== Activity ==
The data below is to be set down again exactly as written.

(Dataset excerpt)

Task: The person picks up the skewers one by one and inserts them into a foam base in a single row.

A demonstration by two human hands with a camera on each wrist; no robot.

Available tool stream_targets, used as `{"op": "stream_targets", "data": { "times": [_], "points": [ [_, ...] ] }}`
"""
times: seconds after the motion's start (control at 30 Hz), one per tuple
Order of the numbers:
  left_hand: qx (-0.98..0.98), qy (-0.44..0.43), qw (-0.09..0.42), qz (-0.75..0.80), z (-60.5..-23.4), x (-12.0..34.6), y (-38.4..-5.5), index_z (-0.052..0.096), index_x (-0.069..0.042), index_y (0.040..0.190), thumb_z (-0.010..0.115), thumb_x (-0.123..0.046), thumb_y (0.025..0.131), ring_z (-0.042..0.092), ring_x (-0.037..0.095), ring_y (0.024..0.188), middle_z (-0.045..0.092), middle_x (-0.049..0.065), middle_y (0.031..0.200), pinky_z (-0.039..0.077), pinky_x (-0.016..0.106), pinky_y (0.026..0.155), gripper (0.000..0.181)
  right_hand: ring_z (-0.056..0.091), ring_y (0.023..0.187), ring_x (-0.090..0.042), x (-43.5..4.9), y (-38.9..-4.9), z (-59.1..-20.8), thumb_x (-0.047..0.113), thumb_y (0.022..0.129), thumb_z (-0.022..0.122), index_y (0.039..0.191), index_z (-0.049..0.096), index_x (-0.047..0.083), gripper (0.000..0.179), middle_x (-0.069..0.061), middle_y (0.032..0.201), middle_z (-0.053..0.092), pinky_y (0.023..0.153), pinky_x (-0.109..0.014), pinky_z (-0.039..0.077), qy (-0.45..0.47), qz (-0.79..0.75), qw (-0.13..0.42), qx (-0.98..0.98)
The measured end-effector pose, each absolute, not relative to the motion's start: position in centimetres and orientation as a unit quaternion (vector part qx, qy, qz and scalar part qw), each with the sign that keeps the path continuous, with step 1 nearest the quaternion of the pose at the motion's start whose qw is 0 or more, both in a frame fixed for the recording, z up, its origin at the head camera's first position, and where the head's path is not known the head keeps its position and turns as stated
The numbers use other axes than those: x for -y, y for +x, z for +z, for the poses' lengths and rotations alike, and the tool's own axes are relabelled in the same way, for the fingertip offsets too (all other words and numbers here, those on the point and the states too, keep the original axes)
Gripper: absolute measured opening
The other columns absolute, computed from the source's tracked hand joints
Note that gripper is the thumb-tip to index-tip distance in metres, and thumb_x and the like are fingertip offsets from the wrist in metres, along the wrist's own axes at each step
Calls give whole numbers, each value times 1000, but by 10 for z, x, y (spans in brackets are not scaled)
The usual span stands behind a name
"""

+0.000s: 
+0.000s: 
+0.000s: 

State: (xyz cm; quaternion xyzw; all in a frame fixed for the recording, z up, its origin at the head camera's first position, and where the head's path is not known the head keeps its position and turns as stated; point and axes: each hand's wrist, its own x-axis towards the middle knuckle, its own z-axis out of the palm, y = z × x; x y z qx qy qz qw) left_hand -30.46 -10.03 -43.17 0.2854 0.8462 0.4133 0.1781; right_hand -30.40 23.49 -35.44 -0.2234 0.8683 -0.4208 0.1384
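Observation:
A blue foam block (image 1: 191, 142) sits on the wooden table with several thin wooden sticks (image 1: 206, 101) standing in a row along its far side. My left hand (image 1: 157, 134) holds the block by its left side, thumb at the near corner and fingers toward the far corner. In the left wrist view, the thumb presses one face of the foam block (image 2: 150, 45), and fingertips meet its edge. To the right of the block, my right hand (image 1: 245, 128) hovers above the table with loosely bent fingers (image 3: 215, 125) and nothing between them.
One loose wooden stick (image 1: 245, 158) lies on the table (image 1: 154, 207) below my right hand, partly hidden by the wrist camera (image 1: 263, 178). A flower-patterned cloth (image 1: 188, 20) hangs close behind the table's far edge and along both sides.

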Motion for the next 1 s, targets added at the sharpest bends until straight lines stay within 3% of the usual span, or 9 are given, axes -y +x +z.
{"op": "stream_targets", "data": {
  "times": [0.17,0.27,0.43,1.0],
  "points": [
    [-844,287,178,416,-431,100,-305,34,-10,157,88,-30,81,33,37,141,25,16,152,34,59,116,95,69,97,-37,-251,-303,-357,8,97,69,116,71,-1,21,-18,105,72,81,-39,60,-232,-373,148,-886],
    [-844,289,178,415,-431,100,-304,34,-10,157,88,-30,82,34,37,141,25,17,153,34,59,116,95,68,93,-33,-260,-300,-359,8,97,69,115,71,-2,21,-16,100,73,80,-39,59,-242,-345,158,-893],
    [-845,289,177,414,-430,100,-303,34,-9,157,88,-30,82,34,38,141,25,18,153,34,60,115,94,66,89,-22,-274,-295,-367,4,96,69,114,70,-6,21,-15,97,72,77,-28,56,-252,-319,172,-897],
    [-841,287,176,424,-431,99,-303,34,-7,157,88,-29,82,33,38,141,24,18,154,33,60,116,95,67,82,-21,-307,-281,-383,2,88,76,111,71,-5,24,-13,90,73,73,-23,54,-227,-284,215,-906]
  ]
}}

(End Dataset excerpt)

== Reply to the exercise ==
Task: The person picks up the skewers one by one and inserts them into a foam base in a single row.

A demonstration by two human hands with a camera on each wrist; no robot.

Available tool stream_targets, used as `{"op": "stream_targets", "data": { "times": [_], "points": [ [_, ...] ] }}`
"""
times: seconds after the motion's start (control at 30 Hz), one per tuple
Order of the numbers:
  left_hand: qx (-0.98..0.98), qy (-0.44..0.43), qw (-0.09..0.42), qz (-0.75..0.80), z (-60.5..-23.4), x (-12.0..34.6), y (-38.4..-5.5), index_z (-0.052..0.096), index_x (-0.069..0.042), index_y (0.040..0.190), thumb_z (-0.010..0.115), thumb_x (-0.123..0.046), thumb_y (0.025..0.131), ring_z (-0.042..0.092), ring_x (-0.037..0.095), ring_y (0.024..0.188), middle_z (-0.045..0.092), middle_x (-0.049..0.065), middle_y (0.031..0.200), pinky_z (-0.039..0.077), pinky_x (-0.016..0.106), pinky_y (0.026..0.155), gripper (0.000..0.181)
  right_hand: ring_z (-0.056..0.091), ring_y (0.023..0.187), ring_x (-0.090..0.042), x (-43.5..4.9), y (-38.9..-4.9), z (-59.1..-20.8), thumb_x (-0.047..0.113), thumb_y (0.022..0.129), thumb_z (-0.022..0.122), index_y (0.039..0.191), index_z (-0.049..0.096), index_x (-0.047..0.083), gripper (0.000..0.179), middle_x (-0.069..0.061), middle_y (0.032..0.201), middle_z (-0.053..0.092), pinky_y (0.023..0.153), pinky_x (-0.109..0.014), pinky_z (-0.039..0.077), qy (-0.45..0.47), qz (-0.79..0.75), qw (-0.13..0.42), qx (-0.98..0.98)
The measured end-effector pose, each absolute, not relative to the motion's start: position in centimetres and orientation as a unit quaternion (vector part qx, qy, qz and scalar part qw), each with the sign that keeps the path continuous, with step 1 nearest the quaternion of the pose at the motion's start whose qw is 0 or more, both in a frame fixed for the recording, z up, its origin at the head camera's first position, and where the head's path is not known the head keeps its position and turns as stated
The numbers use other axes than those: x for -y, y for +x, z for +z, for the poses' lengths and rotations alike, and the tool's own axes are relabelled in the same way, for the fingertip offsets too (all other words and numbers here, those on the point and the states too, keep the original axes)
Gripper: absolute measured opening
The other columns absolute, computed from the source's tracked hand joints
Note that gripper is the thumb-tip to index-tip distance in metres, and thumb_x and the like are fingertip offsets from the wrist in metres, along the wrist's own axes at each step
Calls give whole numbers, each value times 1000, but by 10 for z, x, y (spans in brackets are not scaled)
The usual span stands behind a name
"""

+0.000s: 
+0.000s: 
+0.000s: 

State: (xyz cm; quaternion xyzw; all in a frame fixed for the recording, z up, its origin at the head camera's first position, and where the head's path is not known the head keeps its position and turns as stated; point and axes: each hand's wrist, its own x-axis towards the middle knuckle, its own z-axis out of the palm, y = z × x; x y z qx qy qz qw) left_hand -30.46 -10.03 -43.17 0.2854 0.8462 0.4133 0.1781; right_hand -30.40 23.49 -35.44 -0.2234 0.8683 -0.4208 0.1384
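Observation:
A blue foam block (image 1: 191, 142) sits on the wooden table with several thin wooden sticks (image 1: 206, 101) standing in a row along its far side. My left hand (image 1: 157, 134) holds the block by its left side, thumb at the near corner and fingers toward the far corner. In the left wrist view, the thumb presses one face of the foam block (image 2: 150, 45), and fingertips meet its edge. To the right of the block, my right hand (image 1: 245, 128) hovers above the table with loosely bent fingers (image 3: 215, 125) and nothing between them.
One loose wooden stick (image 1: 245, 158) lies on the table (image 1: 154, 207) below my right hand, partly hidden by the wrist camera (image 1: 263, 178). A flower-patterned cloth (image 1: 188, 20) hangs close behind the table's far edge and along both sides.
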
Motion for the next 1 s, targets added at the sharpest bends until straight lines stay within 3% of the usual span, or 9 are given, axes -y +x +z.
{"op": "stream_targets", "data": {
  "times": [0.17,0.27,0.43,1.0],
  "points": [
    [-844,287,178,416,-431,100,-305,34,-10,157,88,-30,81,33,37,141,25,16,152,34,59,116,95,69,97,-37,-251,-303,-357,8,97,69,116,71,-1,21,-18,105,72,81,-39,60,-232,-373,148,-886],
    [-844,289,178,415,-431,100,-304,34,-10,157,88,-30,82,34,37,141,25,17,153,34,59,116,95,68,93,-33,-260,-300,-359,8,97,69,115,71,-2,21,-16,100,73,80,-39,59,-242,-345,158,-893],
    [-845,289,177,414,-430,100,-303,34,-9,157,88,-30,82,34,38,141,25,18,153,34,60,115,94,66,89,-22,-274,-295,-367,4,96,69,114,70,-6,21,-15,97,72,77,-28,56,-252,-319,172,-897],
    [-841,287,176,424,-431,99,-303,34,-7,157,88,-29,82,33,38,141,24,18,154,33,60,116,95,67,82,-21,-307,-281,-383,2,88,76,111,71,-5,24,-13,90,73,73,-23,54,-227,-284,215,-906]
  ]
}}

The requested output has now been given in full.